I have a column in a dataframe that includes rows like the bellow string:
parameter1: 104 parameter2: 98 % parameter3: 48 % parameter4: 1005 km parameter5: 1
How can I split it and create new columns from it?
So far, I am doing this way but it is not so efficient.
#split and create new fields
merged_df[['parameter1:n', 'parameter1:', 'parameter1:n', 'parameter2:(%)', 'ddd%', 'parameter3:n', 'parameter3(%)', 'dd%', 'parameter4:n', 'parameter4(km):', 'ffkm', 'parameter5:n', 'parameter5']] = merged_df['vals'].str.split(' ',expand=True)
#drop useful field
merged_df = merged_df.drop(['parameter1:n', 'parameter1:n', 'ddd%', 'parameter3:n', 'dd%','parameter4:n','ffkm','parameter5:n'], axis=1)
the result is like the table bellow
+------------+---------------+---------------+----------------+------------+
| parameter1 | parameter2(%) | parameter3(%) | parameter4(km) | parameter5 |
+------------+---------------+---------------+----------------+------------+
| 104| 98 | 48 | 1005 | 1 |
| 34 | 9 | 87 | 44 | 33432 |
| 4 | 343 | 6 | 69 | 31 |
+------------+---------------+---------------+----------------+------------+
Thank you in advance
Try following code:
import re
df['vals'] = df['vals'].astype(str)
df['vals'] = df['vals'].apply(lambda rows: [re.search('\d+',i).group() for i in re.split(r'[^\s]+\:',rows)[1:]])

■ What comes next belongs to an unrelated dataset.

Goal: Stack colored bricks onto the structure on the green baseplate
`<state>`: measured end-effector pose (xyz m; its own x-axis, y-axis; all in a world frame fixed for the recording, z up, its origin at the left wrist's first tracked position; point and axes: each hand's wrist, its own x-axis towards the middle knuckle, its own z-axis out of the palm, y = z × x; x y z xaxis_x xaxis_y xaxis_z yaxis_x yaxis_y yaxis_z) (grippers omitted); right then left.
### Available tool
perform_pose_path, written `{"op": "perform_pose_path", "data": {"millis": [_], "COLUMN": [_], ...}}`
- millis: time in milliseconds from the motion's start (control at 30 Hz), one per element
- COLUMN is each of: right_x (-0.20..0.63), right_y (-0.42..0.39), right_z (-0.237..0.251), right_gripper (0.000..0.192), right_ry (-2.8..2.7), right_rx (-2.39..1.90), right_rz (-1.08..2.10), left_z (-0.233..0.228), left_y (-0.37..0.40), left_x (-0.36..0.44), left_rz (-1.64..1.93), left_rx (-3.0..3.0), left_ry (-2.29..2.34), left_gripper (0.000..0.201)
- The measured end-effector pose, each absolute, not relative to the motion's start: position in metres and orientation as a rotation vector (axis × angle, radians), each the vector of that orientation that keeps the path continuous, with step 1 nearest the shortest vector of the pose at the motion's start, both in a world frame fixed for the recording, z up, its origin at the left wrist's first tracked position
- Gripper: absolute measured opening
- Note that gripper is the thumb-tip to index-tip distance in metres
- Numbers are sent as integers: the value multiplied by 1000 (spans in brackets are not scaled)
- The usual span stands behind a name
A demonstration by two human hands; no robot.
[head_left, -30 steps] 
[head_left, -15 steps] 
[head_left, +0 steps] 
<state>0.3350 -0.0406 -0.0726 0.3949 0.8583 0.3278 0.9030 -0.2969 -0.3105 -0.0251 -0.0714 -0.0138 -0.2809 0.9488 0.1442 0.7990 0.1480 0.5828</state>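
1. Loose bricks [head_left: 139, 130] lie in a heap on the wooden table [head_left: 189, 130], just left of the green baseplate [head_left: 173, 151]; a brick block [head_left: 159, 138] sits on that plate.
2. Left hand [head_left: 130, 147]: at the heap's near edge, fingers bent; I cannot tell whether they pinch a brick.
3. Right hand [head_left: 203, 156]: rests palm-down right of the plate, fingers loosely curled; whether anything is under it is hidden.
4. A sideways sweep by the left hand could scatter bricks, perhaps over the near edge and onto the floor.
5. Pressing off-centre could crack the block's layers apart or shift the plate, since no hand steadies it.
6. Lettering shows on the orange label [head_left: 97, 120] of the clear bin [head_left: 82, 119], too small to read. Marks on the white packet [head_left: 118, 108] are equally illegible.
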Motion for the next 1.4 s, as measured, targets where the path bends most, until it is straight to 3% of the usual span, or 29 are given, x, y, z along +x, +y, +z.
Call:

cols =["parameter1","parameter2(%)", "parameter3(%)", "parameter4(km)", "parameter5"]
df[cols] = pd.DataFrame(df.vals.tolist())
df.drop(["vals"],axis=1,inplace=True)
NOTE: Assuming you have all values of string datatype in "vals" column.
Code that I used to make the input dataframe is following:
rows = ["parameter1: 104 parameter2: 98 % parameter3: 48 % parameter4: 1005 km parameter5: 1"]*10
df = pd.DataFrame(rows,columns=['vals'])